Pede e espera deferimento.

A Directora-Geral da Autoridade Tributária e Aduaneira, por seu turno, veio expor e requerer o seguinte:

1. Não obstante o esforço expendido, a reclamação da Recorrida encontra-se, salvo melhor opinião, votada ao insucesso, pois o pressuposto em que assenta não se verifica, isto é, a alegada contradição entre os fundamentos e a decisão.

2. Para tanto, basta compulsar os pontos 11 e 12 da reclamação, por a conclusão ali inferida pela Reclamante carecer de sentido.
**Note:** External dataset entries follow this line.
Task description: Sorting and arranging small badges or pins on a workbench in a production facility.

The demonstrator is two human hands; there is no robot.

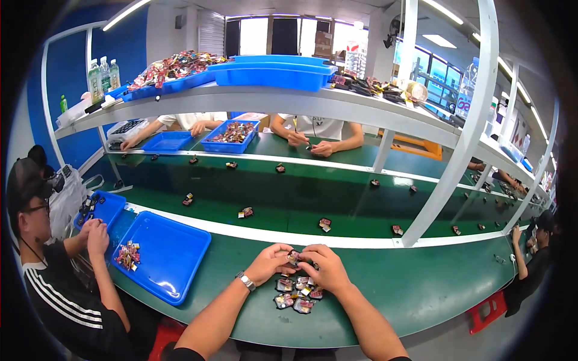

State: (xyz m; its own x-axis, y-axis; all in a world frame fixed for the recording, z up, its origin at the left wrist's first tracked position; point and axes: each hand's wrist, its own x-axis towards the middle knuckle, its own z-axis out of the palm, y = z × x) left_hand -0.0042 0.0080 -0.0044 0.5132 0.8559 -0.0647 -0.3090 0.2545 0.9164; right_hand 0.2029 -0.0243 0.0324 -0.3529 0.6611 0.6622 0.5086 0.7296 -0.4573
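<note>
My left hand (269,265), with a watch on its wrist, and my right hand (327,269) meet above the green worktop. Between their fingers they grip a small black-edged electronic part (294,257) with red and pale pieces; its finer detail is too small to tell. Both hands have their fingers bent in around it. Just below them, nearer to me, lies a loose cluster of several similar parts (302,305) with black rims, red pieces and white or yellow bits. Some of the cluster is partly covered by my right hand.
A blue tray (174,253) with a small heap of red parts stands left, beside a seated person (66,289). Similar parts (325,225) lie spaced along the green strip beyond a white rail (277,236). A white shelf (265,100) and its posts rise ahead; people work opposite.
</note>
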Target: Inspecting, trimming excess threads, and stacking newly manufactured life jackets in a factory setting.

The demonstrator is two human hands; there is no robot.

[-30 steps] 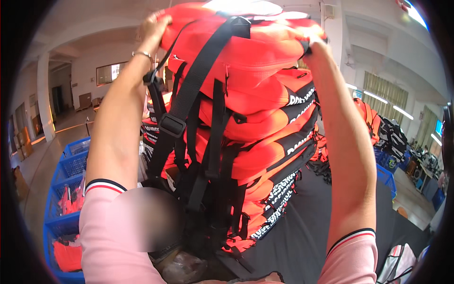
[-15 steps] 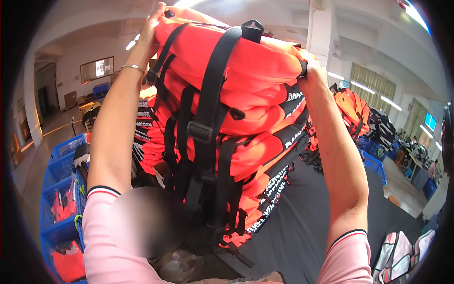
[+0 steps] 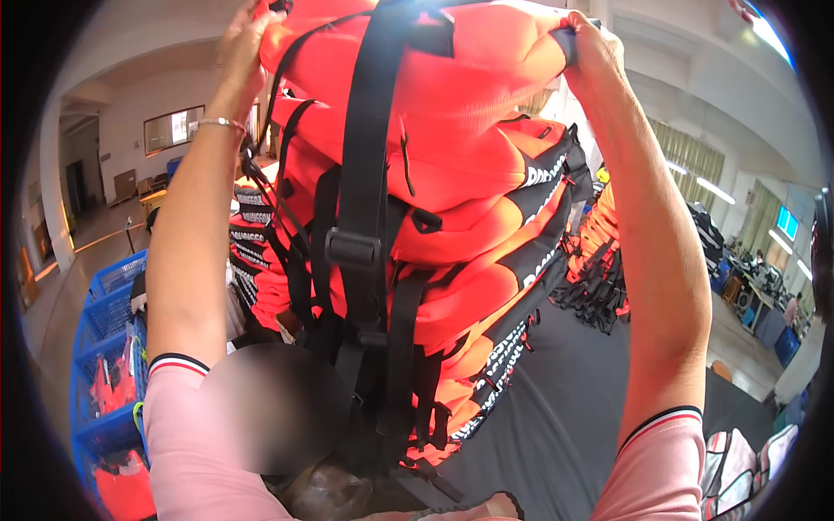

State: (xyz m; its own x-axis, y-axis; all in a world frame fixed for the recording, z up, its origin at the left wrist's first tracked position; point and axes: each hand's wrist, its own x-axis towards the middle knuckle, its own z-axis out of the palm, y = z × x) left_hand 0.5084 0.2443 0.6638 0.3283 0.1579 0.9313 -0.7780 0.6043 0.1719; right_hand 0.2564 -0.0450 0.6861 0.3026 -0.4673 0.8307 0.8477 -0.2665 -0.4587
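We grip the top orange life jacket (image 3: 452, 95) at both ends: left hand (image 3: 248, 39) and right hand (image 3: 591, 48) clamp it, raised atop the life jacket stack (image 3: 469, 286) beneath our grip.

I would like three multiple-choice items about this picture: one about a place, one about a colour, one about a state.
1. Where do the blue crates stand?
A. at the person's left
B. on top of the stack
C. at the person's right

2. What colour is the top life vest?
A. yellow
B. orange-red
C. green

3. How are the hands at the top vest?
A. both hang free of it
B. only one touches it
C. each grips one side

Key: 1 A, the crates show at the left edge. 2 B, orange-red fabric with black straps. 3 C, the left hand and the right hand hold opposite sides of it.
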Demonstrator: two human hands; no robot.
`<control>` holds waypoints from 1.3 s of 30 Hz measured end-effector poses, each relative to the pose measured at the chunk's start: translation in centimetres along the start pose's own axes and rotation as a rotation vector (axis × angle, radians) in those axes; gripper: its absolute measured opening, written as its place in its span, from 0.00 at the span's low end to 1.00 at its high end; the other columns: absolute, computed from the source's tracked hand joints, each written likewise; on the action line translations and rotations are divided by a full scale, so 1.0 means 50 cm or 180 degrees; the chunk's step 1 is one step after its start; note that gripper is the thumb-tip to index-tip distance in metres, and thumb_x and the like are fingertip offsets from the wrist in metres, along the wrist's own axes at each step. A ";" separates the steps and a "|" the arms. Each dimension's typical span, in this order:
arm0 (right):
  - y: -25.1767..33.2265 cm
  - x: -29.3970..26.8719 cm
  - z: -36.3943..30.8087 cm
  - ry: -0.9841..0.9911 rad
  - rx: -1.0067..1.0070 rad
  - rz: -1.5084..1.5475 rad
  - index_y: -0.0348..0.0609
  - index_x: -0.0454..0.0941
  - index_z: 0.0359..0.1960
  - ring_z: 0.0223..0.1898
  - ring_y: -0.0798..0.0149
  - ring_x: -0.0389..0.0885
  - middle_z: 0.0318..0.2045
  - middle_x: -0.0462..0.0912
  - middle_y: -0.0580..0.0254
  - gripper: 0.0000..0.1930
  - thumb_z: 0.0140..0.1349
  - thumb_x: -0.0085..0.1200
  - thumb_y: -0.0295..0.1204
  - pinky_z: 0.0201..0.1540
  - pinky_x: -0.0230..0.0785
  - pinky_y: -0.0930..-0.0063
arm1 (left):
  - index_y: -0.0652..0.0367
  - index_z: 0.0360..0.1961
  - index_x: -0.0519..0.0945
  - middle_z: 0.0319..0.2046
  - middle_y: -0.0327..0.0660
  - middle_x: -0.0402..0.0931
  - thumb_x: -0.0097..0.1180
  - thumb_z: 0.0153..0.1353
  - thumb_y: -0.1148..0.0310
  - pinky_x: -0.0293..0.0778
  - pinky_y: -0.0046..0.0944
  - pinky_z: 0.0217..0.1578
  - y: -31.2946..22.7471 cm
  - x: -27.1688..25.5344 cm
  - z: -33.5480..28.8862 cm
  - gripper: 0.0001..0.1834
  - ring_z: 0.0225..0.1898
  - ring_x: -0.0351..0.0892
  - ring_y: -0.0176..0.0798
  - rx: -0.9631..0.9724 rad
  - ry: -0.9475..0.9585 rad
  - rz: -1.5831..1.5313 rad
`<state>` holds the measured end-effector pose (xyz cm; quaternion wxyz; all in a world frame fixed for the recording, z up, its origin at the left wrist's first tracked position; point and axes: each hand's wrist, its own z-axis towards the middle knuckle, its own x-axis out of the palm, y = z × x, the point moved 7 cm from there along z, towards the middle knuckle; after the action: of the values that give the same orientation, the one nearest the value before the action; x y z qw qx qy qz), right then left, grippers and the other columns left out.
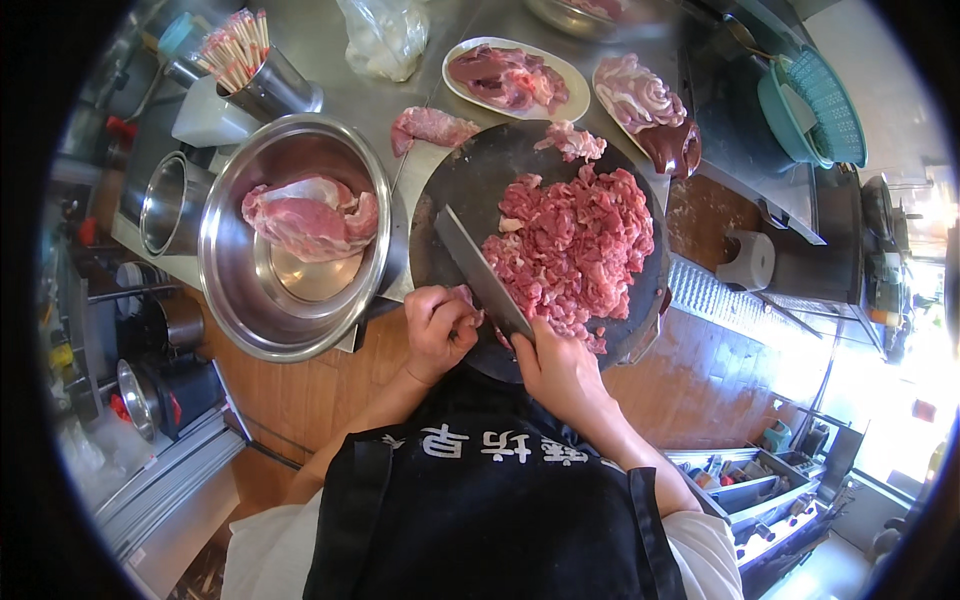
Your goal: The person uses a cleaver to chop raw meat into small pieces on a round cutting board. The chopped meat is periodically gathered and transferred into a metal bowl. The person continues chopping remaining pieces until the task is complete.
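My right hand (562, 372) is wrapped round the handle of a cleaver (482, 268), whose broad blade slants up and to the left over the round dark chopping board (440, 200). At the board's near left edge my left hand (440, 330) is closed, pinching a small piece of raw meat (462, 295) close beside the blade. A big heap of sliced raw meat (575, 245) covers the right half of the board. Toward the board's far edge lies a paler scrap of meat (572, 142).
Left of the board stands a steel basin (222, 290) holding a large meat chunk (312, 215). Another meat piece (430, 128) lies beyond. Farther back are an oval plate (580, 95) of meat, a plastic bag (385, 38) and a chopstick holder (272, 88). A teal basket (830, 105) sits far right.
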<state>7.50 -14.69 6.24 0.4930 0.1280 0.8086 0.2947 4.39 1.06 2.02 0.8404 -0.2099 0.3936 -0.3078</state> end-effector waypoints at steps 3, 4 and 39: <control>-0.012 -0.006 -0.061 0.0340 0.0006 -0.0203 0.38 0.69 0.36 0.21 0.38 0.78 0.17 0.77 0.42 0.12 0.64 0.48 0.36 0.26 0.71 0.47 | 0.54 0.30 0.77 0.35 0.39 0.72 0.60 0.54 0.65 0.67 0.42 0.39 0.002 0.001 -0.005 0.07 0.37 0.71 0.44 0.0011 -0.0010 0.0012; -0.017 -0.003 -0.075 0.0471 0.0026 -0.0280 0.39 0.68 0.37 0.21 0.39 0.78 0.16 0.77 0.43 0.12 0.65 0.47 0.36 0.25 0.71 0.47 | 0.54 0.30 0.76 0.35 0.39 0.72 0.60 0.55 0.65 0.67 0.42 0.39 0.003 0.000 -0.007 0.07 0.37 0.71 0.44 0.0011 -0.0004 0.0017; -0.005 0.048 0.013 0.0192 -0.0053 -0.0392 0.39 0.69 0.34 0.21 0.42 0.81 0.17 0.78 0.44 0.12 0.64 0.48 0.37 0.24 0.74 0.52 | 0.56 0.35 0.72 0.35 0.43 0.68 0.55 0.61 0.60 0.67 0.43 0.40 0.024 0.010 -0.026 0.11 0.39 0.67 0.46 0.0105 0.0067 -0.0046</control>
<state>6.94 -13.46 4.12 0.4867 0.0649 0.8269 0.2743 4.00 1.45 0.27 0.8373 -0.1956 0.3958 -0.3225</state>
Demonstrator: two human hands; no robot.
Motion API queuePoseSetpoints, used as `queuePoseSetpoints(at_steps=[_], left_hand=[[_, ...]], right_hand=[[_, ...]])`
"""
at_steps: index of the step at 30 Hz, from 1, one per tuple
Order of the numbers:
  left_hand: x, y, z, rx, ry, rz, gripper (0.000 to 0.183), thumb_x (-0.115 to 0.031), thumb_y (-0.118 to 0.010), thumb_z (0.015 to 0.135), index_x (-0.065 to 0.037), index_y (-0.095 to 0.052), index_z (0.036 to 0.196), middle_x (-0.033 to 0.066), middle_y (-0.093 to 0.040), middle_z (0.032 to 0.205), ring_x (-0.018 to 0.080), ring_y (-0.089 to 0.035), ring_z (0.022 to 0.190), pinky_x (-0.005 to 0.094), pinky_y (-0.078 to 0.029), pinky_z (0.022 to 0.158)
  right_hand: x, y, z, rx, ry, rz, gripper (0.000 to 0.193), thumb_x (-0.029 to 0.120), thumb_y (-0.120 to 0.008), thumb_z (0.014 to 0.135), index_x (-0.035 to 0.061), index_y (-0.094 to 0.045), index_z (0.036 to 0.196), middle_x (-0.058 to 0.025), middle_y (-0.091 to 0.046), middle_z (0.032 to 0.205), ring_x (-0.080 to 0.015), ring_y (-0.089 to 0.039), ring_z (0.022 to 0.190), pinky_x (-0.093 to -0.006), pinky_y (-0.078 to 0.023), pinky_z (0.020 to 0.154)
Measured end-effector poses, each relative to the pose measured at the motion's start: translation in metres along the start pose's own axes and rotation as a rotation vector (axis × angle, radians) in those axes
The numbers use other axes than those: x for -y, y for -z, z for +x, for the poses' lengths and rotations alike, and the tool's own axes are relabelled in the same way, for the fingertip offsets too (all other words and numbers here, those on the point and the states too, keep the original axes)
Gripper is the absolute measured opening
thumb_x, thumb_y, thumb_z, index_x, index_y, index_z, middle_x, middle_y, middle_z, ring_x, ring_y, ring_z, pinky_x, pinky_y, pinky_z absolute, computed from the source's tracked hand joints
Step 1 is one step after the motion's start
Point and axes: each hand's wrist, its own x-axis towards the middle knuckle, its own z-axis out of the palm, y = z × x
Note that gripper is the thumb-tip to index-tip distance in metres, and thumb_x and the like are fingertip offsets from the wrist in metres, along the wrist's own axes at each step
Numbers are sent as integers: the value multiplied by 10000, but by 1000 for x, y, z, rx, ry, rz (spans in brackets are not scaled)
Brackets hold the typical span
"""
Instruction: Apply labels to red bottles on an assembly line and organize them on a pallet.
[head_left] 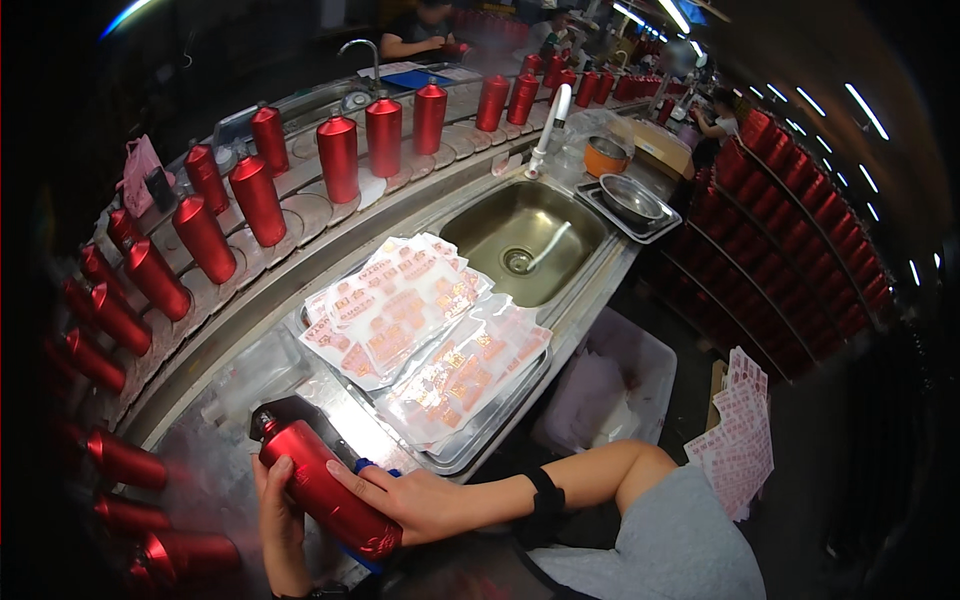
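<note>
A glossy red bottle [318, 476] with a narrow dark neck lies tilted between my hands at the near edge of the worktop. My left hand [277, 500] grips it from the left, near the shoulder. My right hand [410, 500] holds its lower right side, fingers along the body. Something blue [372, 468], perhaps cloth, shows beside my right fingers. Beyond the hands, a metal tray [455, 462] bears overlapping sheets of pink and orange printed transfers [400, 310]. The bottle's underside is hidden.
A curved conveyor [290, 215] carries several upright red bottles [384, 138] along the far side. Right of the sheets is a steel sink [480, 225] with a white faucet [548, 130]. A metal bowl [632, 198], a plastic tub [655, 370] and a rack of red bottles [770, 240] stand right.
</note>
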Motion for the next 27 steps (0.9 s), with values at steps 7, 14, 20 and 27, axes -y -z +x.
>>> queuePoseSetpoints(at_steps=[7, 14, 20, 27], left_hand=[[-11, -1, -11, -177, 55, 363, 545, -290, -665, 937, -94, -425, 1386, 78, -566, 1229, 161, -598, 1046, 283, -534, 795], [14, 28, -3, 139, 62, -179, 500, -351, -568, 1005, -86, -413, 1401, 51, -572, 1285, 177, -584, 1145, 377, -463, 1004], [1, 27, -21, -106, -60, 187, 510, -286, -589, 1000, -81, -385, 1421, 95, -580, 1243, 176, -579, 1129, 333, -466, 962], [1, -17, -37, -166, -99, 375, 841, -103, -745, 847, -75, -204, 1491, 139, -576, 1260, 210, -582, 1143, 333, -468, 971]], right_hand=[[2, 11, -3, 42, 0, -5, 1117, 254, -751, 763, 74, -8, 1578, -190, -485, 1184, -376, -643, 791, -428, -549, 585], [-4, 9, -3, 58, -50, -44, 1143, 164, -750, 711, 59, -7, 1573, -223, -460, 1317, -397, -649, 814, -423, -555, 591], [0, 5, 0, 27, -10, -26, 1126, 170, -751, 720, 48, -23, 1570, -251, -438, 1352, -410, -651, 813, -435, -552, 580], [10, 13, -2, 69, 54, -123, 1069, 232, -777, 720, 102, -147, 1574, -243, -384, 1400, -421, -647, 888, -444, -563, 645]])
3. Com efeito, mesmo que se releve apenas o excerto da matéria de facto do acórdão fundamento citado no primeiro daqueles pontos, o que resulta não é, como se pretende fazer crer no ponto seguinte da reclamação, que não ficou provada a existência de quaisquer gastos com a disponibilização dos veículos,

4. isto porque, na referida citação do acórdão fundamento se utiliza a expressão “respeitam em parte à disponibilização, por parte da impugnante, dos veículos […]” (destaque nosso).

5. Assim, não verificando qualquer divergência entre a matéria de facto dos dois acórdãos em oposição, a reclamação é, desde logo, improcedente.

6. De todo o modo, por mera cautela e sem conceder, mormente por se considerar inexistir qualquer erro no acórdão objeto da reclamação, mesmo que ali se verificasse uma qualquer errónea perceção da matéria de facto dos acórdãos em oposição, foi com fundamento na existência de identidade da situação de facto e de direito entre estes arestos que se tomou a decisão reclamada.

7. Pelo que, verdadeiramente, mesmo que tal sucedesse, tal configuraria mero erro de julgamento (o que de resto se admite nos pontos 23 e 24 da reclamação) e não nulidade entre os fundamentos e a decisão, o que igualmente determina o insucesso da reclamação deduzida.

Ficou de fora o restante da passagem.